The organization launched a campaign aiming to empower as many women in computer skills, thanks to the efforts of 153 organizations and 20,000 teleconferences worldwide. More than a million disadvantaged women in 79 countries around the world are already benefiting newly acquired knowledge on information technology and communication (ICT) through a partnership between the ITU, a specialized agency of the United Nations for ICT and an NGO based in the Philippines.

The digital literacy campaign for women, launched in 2011 with a view to empower one million women worldwide, leverages the combined capabilities of the worldwide network of 100,000 teleconferences Foundation and the 193 Member States and 700 Private sector members of the ITU. The campaign reached its goal last month with a total of 1’014, 096 women trained in basic computer skills, thanks to the efforts of 153 member organizations and 20,000 teleconferences worldwide.


The success of this joint campaign coincides perfectly with the theme of this year’s International Women’s Day, ‘Equality for women is progress for all, because in reality training systems in ICT today is very often the change gives a new direction to the lives of women and disadvantaged unskilled, and their families, “said Dr. Hamadoun, Secretary-General of the ITU .

He added that the knowledge which enables use ICT will open new horizons and emancipated women, both economically and culturally. According to a recent study by the Development Bureau Telecommunication ITU , there are an estimated 200 million online fewer women than men. Of the 2,800 million Internet users in the world, 1,300 million are women, and 1,500 million are men.

The difference between the number of users and the users is relatively small in the countries of the OECD, but increases rapidly in the computer where expensive equipment poorest countries ‘prestige’ like computers, are often unaffordable for women are at the bottom of the pyramid of development.

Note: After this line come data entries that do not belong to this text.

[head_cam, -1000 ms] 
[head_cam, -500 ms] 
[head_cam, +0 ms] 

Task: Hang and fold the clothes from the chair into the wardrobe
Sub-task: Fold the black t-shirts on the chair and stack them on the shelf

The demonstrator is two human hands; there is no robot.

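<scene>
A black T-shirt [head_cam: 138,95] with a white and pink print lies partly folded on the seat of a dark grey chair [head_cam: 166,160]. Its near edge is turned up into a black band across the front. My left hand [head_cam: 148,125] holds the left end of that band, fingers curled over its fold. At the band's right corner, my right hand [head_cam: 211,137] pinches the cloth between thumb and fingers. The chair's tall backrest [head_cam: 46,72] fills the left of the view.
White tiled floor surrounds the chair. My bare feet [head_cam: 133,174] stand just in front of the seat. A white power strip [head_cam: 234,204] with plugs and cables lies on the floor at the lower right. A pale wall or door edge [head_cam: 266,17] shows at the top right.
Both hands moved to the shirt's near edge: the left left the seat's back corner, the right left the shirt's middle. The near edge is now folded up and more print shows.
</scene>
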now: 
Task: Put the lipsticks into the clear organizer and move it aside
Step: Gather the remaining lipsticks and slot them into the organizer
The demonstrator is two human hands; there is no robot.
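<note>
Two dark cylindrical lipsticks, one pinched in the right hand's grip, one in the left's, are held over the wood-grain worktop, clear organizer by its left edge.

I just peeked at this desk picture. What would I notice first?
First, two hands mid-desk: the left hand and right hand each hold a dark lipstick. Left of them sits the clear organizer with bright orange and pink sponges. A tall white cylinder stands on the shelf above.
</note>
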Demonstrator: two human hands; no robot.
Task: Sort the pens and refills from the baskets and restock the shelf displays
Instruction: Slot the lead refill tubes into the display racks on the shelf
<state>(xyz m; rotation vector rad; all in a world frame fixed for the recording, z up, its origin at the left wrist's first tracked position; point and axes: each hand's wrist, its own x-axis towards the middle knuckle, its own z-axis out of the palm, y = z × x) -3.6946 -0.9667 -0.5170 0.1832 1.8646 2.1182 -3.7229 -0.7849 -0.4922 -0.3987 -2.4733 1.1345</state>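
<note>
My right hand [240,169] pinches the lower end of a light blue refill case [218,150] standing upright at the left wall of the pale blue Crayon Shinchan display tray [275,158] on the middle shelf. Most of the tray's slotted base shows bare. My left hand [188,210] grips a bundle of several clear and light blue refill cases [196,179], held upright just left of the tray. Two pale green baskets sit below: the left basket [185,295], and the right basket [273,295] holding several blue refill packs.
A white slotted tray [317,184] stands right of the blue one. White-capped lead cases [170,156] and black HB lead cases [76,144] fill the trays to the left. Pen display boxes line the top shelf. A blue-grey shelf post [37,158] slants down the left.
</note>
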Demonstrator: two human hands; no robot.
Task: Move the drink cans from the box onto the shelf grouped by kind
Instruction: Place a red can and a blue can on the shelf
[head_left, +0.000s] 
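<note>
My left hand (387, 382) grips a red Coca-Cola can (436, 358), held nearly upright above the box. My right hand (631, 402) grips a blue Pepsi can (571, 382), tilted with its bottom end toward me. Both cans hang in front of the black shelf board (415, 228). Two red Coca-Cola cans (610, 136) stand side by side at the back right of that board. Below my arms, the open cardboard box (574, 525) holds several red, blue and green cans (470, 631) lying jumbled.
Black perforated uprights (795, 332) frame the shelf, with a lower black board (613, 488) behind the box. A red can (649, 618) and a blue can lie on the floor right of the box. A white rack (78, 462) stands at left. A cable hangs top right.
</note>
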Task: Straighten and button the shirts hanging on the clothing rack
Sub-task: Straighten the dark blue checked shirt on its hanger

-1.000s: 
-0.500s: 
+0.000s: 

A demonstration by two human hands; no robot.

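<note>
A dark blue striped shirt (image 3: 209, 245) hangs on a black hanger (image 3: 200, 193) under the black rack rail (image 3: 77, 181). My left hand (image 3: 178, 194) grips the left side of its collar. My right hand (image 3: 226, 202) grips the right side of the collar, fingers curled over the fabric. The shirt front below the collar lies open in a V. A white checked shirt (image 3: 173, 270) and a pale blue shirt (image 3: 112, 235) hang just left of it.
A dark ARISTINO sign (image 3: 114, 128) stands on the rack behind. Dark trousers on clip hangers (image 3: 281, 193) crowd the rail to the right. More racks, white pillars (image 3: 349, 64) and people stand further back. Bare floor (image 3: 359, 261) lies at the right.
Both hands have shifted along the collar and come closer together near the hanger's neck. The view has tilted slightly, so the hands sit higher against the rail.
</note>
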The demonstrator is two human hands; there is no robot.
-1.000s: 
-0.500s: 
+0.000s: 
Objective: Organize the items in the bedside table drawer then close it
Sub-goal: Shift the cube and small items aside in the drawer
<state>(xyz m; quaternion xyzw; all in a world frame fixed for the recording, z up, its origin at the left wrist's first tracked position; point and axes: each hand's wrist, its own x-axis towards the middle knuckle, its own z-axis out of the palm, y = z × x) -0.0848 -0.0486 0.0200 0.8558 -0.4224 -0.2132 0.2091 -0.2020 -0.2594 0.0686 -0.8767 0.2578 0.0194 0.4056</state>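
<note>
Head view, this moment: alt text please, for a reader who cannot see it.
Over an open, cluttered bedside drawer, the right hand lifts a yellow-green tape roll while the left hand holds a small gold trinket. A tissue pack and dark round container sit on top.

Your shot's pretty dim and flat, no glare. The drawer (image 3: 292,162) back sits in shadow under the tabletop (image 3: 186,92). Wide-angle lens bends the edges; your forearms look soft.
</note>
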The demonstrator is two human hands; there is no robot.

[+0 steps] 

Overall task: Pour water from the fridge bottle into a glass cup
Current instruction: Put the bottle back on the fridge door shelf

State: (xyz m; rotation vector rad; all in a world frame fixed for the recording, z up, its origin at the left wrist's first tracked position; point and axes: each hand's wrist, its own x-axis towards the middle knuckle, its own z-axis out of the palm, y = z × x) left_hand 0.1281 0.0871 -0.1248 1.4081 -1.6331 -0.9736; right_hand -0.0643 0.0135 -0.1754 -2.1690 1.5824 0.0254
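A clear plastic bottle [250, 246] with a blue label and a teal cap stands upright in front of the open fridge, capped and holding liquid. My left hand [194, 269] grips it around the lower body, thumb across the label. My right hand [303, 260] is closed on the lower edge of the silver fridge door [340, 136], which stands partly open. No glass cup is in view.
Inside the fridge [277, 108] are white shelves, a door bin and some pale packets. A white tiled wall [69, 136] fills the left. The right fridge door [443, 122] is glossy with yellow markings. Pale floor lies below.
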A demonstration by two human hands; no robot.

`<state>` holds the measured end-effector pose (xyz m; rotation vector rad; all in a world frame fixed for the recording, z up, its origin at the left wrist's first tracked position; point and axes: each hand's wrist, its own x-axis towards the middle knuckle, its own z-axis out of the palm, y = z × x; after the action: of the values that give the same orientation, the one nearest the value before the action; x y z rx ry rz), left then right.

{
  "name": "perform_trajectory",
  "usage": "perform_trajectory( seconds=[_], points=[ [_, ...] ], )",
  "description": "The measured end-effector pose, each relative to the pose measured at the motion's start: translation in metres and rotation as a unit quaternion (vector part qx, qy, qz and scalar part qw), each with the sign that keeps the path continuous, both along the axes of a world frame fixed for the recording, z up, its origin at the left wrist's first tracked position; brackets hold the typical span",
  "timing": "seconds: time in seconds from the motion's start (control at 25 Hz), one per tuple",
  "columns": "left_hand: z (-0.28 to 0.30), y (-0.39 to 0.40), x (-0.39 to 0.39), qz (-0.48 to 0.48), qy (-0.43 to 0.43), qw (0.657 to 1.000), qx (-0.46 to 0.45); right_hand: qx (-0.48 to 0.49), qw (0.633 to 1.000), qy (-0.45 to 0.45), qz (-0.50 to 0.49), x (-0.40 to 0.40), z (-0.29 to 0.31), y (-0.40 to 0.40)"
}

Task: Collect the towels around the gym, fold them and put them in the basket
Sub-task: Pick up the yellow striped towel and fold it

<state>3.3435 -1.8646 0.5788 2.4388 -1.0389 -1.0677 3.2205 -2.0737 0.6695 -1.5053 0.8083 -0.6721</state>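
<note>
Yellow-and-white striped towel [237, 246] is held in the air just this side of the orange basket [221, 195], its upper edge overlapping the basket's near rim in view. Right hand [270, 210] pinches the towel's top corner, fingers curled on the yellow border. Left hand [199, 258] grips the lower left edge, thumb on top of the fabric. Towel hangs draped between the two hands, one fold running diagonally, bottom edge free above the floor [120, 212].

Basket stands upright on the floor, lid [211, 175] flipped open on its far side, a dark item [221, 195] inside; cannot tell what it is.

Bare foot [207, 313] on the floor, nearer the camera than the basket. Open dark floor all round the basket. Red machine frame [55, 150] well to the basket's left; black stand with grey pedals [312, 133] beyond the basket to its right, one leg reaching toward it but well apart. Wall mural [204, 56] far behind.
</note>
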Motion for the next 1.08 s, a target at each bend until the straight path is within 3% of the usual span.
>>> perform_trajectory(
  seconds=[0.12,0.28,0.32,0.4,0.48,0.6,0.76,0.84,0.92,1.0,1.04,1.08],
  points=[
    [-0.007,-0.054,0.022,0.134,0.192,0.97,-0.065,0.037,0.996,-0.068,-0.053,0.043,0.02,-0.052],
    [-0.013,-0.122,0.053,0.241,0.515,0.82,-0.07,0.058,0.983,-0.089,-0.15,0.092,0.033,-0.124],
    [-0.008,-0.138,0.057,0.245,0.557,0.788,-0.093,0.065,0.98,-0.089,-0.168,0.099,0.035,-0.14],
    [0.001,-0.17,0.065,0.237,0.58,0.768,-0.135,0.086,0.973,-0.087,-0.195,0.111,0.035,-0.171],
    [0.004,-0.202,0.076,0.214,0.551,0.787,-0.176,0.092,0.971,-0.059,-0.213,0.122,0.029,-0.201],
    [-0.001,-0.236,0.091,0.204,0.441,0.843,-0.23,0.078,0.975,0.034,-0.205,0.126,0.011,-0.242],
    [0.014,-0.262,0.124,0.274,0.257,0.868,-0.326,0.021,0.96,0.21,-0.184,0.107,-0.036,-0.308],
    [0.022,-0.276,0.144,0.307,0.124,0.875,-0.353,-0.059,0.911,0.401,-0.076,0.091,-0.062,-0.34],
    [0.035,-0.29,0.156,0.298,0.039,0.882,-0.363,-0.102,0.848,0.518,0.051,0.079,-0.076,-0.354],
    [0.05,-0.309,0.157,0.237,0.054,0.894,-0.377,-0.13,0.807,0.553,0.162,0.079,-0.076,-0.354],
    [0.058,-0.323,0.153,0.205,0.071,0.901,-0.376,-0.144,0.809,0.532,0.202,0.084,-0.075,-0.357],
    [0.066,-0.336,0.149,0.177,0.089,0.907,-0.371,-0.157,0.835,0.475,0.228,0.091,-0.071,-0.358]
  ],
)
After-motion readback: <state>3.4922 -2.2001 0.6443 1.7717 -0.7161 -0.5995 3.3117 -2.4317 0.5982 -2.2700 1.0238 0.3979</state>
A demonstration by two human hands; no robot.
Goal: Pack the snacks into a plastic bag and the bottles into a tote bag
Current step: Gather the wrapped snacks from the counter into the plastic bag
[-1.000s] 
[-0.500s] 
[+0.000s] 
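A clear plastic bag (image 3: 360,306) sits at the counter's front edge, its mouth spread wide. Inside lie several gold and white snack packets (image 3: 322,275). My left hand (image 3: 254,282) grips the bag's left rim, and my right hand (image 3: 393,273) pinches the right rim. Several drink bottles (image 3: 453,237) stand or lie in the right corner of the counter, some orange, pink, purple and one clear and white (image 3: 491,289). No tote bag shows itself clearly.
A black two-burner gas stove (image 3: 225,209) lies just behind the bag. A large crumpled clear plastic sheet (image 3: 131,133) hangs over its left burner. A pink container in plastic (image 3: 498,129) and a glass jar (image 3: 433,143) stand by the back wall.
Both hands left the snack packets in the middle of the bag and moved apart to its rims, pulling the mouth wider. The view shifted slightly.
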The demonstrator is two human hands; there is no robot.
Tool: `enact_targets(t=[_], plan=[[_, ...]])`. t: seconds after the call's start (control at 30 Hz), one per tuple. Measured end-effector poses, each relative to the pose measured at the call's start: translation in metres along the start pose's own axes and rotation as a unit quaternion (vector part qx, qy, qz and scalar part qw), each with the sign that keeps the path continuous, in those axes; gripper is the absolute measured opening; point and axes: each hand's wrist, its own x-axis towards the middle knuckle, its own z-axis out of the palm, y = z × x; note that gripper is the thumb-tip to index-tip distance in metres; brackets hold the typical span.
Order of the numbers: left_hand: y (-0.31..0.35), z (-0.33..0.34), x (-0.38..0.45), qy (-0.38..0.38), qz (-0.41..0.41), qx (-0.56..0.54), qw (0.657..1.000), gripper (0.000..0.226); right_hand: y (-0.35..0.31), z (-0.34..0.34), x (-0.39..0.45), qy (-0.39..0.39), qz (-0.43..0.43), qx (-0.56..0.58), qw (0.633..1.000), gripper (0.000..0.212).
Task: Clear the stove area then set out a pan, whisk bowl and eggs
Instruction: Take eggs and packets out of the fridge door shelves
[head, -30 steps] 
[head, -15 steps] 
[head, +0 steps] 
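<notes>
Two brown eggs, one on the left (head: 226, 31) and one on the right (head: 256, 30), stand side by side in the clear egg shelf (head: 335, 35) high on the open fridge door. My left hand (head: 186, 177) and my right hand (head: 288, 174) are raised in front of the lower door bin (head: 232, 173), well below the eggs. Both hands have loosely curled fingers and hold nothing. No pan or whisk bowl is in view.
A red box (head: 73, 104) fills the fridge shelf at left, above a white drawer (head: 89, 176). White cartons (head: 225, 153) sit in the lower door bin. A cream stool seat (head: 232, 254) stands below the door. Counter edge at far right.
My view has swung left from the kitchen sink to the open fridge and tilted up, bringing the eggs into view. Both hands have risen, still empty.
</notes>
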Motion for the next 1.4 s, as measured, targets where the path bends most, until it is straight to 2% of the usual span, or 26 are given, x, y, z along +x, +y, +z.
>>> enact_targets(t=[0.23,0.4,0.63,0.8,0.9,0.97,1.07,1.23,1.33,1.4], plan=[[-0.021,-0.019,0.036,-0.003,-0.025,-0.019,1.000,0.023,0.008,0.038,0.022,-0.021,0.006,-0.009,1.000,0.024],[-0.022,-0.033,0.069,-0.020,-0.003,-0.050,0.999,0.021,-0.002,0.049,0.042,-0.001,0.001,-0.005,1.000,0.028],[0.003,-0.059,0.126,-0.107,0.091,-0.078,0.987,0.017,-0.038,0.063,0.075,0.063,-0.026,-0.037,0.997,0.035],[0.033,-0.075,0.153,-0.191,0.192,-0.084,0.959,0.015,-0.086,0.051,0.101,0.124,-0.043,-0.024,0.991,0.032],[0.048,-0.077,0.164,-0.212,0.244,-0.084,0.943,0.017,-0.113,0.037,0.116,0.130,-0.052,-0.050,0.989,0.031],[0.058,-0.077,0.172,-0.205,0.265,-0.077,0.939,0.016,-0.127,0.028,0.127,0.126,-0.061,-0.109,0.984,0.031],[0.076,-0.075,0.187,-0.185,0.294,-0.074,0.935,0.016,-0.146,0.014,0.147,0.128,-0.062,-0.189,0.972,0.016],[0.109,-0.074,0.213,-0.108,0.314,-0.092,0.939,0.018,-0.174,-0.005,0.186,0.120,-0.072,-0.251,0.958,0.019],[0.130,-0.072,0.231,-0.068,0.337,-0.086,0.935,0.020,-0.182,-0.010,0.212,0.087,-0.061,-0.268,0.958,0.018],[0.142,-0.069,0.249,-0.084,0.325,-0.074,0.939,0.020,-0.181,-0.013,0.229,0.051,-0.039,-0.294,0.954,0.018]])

In developing countries in general, 16% fewer women than men are online, and the disparities are even greater in some regions, such as sub-Saharan Africa for example. The ITU estimates that the number of women online is only half that of men. A report published last year by the Working Group of the Commission on Gender Broadband for Digital Development, led by Helen Clark, Administrator of UNDP, noted that women take longer to get online than men.